Using the listing below, set down each line from the line containing "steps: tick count" through the line containing "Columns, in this", both ends included, exactly and with nothing added.
────────────────────────────────────────
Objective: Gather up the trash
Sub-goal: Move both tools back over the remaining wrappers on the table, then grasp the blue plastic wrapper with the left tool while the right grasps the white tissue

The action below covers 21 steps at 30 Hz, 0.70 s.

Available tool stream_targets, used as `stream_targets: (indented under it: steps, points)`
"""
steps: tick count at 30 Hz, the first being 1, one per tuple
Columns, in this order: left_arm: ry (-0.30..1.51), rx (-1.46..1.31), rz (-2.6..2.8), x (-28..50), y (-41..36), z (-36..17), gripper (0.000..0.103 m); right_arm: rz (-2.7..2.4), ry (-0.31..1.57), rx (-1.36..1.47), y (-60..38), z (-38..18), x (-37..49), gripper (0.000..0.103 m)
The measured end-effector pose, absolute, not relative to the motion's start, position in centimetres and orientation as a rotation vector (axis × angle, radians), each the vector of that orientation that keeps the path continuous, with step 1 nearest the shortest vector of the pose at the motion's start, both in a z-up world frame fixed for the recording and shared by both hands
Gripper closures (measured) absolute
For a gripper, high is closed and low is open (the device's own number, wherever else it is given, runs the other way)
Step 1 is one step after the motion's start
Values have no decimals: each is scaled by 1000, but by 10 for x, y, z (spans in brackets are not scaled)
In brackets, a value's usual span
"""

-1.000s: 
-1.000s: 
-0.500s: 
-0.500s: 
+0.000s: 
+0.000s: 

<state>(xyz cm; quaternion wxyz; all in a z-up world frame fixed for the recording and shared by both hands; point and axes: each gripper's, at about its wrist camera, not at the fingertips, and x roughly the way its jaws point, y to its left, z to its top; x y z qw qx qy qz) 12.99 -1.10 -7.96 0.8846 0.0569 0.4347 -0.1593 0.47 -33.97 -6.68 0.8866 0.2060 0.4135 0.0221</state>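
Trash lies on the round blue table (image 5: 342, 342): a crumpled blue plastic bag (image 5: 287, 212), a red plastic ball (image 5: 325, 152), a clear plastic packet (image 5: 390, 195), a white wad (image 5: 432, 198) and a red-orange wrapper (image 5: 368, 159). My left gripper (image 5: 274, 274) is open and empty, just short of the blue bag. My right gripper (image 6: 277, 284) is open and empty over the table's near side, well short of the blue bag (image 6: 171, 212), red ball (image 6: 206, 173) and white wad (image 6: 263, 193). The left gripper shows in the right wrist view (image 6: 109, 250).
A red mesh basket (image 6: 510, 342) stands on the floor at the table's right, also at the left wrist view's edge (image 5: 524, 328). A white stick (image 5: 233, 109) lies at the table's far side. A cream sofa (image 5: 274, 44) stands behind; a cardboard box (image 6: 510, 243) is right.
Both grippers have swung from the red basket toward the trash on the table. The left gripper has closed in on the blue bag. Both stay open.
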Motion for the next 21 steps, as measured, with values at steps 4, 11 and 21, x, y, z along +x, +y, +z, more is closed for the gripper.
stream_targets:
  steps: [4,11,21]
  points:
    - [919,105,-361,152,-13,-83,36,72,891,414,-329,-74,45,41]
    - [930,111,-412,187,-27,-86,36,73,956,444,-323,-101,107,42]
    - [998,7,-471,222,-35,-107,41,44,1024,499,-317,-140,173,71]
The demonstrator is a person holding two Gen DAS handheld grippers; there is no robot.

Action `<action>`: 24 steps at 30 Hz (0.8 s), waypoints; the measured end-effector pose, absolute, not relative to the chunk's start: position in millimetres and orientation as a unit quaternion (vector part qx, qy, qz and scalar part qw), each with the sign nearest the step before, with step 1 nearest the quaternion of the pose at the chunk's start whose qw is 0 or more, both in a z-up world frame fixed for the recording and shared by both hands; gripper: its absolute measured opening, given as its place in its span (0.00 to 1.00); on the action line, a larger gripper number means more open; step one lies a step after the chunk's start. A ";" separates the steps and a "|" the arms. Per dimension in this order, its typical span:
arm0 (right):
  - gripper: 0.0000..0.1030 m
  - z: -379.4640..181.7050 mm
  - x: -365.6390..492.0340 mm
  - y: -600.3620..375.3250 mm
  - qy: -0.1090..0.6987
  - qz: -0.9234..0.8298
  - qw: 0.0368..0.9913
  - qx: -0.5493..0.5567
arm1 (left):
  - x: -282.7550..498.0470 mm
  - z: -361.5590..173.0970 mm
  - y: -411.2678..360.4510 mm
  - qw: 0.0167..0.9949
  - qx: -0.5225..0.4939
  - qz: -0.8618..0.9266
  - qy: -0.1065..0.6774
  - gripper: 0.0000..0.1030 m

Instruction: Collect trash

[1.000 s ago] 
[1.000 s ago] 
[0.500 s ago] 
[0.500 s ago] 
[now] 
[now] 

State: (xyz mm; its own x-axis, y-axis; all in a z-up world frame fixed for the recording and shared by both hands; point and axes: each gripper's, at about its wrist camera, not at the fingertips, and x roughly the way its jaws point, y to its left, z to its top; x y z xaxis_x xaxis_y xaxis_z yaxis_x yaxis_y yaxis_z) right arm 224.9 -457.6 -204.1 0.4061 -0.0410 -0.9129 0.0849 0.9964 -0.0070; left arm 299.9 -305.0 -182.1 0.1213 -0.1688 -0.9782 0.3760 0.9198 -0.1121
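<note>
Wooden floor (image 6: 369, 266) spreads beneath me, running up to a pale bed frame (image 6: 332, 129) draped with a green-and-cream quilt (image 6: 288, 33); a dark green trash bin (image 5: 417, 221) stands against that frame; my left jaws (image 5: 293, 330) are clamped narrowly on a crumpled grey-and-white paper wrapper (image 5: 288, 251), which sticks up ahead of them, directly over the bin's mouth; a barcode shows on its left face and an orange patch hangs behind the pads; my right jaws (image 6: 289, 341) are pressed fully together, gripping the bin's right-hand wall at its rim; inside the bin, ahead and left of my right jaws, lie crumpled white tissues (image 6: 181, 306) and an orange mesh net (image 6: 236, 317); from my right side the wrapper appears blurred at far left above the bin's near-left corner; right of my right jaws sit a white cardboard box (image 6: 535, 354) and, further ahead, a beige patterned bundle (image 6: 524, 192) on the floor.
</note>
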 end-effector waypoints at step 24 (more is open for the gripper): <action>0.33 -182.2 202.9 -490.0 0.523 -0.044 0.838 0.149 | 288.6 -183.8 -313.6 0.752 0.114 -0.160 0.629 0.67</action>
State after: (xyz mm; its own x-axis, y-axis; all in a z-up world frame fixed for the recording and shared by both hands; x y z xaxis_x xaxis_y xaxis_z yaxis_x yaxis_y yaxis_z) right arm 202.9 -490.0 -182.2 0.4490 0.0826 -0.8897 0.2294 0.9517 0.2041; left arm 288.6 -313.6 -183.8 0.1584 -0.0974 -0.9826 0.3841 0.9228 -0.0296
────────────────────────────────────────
Expected answer:
steps: tick count at 30 Hz, the first being 1, one per tuple
Columns, in this order: left_arm: ry (-0.30..1.51), rx (-1.46..1.31), rz (-2.6..2.8), x (-28..50), y (-41..36), z (-36..17), gripper (0.000..0.103 m); right_arm: rz (-2.7..2.4), ry (-0.31..1.57), rx (-1.36..1.47), y (-60..38), z (-38..18), x (-37..49), gripper (0.000..0.103 m)

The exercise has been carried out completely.